The stress has caused Moss to think about alternate career paths on more than one occasion.
“I think about taking a break all the time, I wish I could. It’s pretty overwhelming. Mostly I just make jokes about it,” she said.
Trump supporters have taken note of the anxiety among his opponents.
“I was not happy with the results in 2008 and 2012, and I’m sure some of you weren’t that happy, either,” Fox News host Sean Hannity told viewers soon after the election. “Did you see me throwing a temper tantrum? Was I crying hysterically? Was I carrying on because I didn’t get my way or you didn’t get your way? Of course not, because that’s not how adults act.”
Amid a new reality, people are still finding ways of coping.
Feldman, a modern Orthodox Jew, said increased anxiety has brought her closer to her faith.
“I definitely feel like it’s pushed me to have more faith in God — which has never been my thing — but I feel like it’s become like a lifeline at this point, if I don’t have that I feel very overwhelmed,” she said.
Others are turning to meditation and exercise practices to deal with anxiety. Annie Moyer, a yoga instructor in Arlington, Virginia, said that the week after the election, people came into the studio where she works “just weeping their way through class.” Months later, the yoga studio still serves as a place for solace.
“Even though people aren’t crying anymore about it, all those needs are still in place,” Moyer said, adding that there are “people coming to relieve stress and anxiety, people looking for community and connection with each other. That’s always been what our studio is about, but it seems especially poignant right now.”
Community and civic engagement also serve as a coping mechanism. Rubenstein encourages people to become involved in causes important to them “as a way of coping with their fear, or their anger, or their anxiety.”
“[N]ow my approach has been much more about empowering people to do what they can do, to contribute in their way, whether that means contributing financially to causes that they support, or calling their representatives in Congress or in their state legislature, or writing letters or signing petitions, or volunteering their time or going to town hall meetings,” she said.

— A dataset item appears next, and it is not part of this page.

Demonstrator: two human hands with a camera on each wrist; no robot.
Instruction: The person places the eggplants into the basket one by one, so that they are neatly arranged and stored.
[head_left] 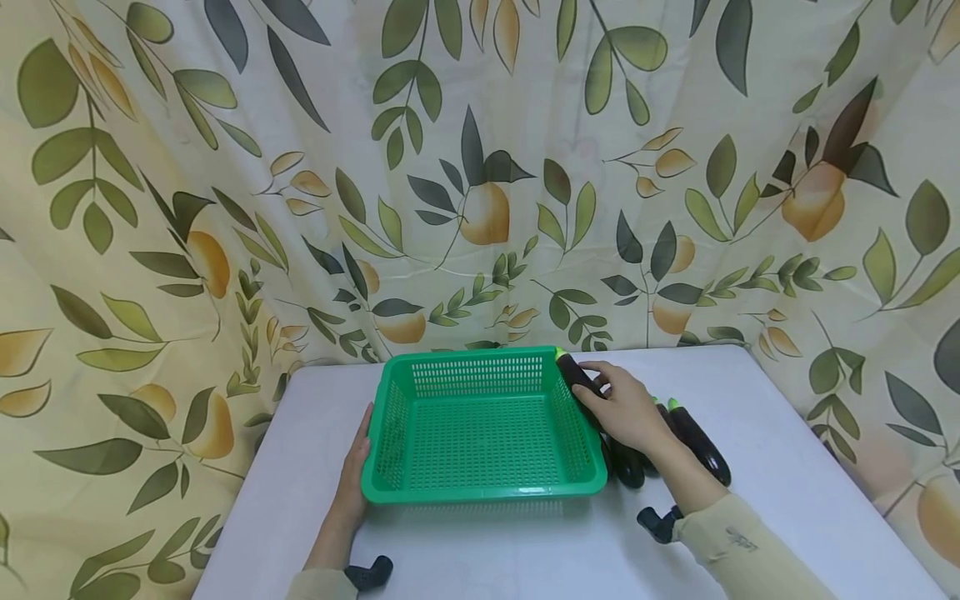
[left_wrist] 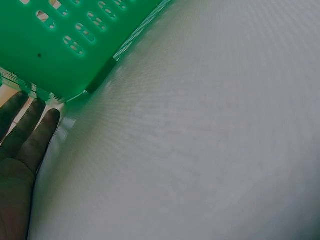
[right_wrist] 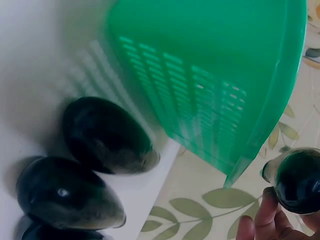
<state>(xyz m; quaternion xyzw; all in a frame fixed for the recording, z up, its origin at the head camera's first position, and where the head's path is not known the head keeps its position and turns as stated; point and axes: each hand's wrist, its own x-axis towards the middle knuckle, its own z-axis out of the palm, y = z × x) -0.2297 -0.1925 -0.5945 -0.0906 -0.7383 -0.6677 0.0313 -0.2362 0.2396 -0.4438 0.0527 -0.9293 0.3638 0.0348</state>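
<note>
A: Head view first! Your right grip (head_left: 633,408) has its fingers curled round a dark eggplant (head_left: 572,373), up at two o'clock on the green basket (head_left: 483,493).

B: And your left grip (head_left: 351,471)?

A: Straight-fingered, resting along the basket's side near nine o'clock. More eggplants (head_left: 701,446) lie on your white desk (head_left: 465,554), between three and four o'clock from the basket, and patterned cloth (head_left: 480,208) hangs behind at twelve.

B: Over to your left wrist! There's the basket's slotted wall at ten o'clock, your extended fingers at nine, tips right by its lower edge. Whether they press it, I can't tell here.

A: Now your right wrist: basket at one o'clock, and the held eggplant at four, cut by the frame, your fingers bent beneath it!

B: Round at eight, three others lie in a row on the desk, the lowest partly out of view.
</note>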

The 25-year-old Jewish college student who asked to remain anonymous said that hearing about Trump resistance protests and attending a Women’s March event helped ease some of the anxiety he felt after the election.
“I feel stronger than I did initially after the election because I feel that there’s a unified resistance movement against the xenophobic ideals represented in my opinion by our president,” he said.
As the reality of a Trump presidency settles in, Menahem predicted that people will acclimate to a new reality.
“I think they’ll get used to it — unless he does something really, really wild like start a war,” he said.
Rubenstein said a complete return to the pre-election reality may not be ideal.
“I don’t know that the goal should be to get used to it,” she said. “I think there’s something very extraordinary going on with this president and I don’t want to normalize erratic behavior, or behavior that’s not grounded in reality, or policies that are openly discriminatory or harmful.
“I hope that we don’t get used to that, but in terms of finding ways to cope and survive and eventually thrive — yes, I do believe that that is possible.”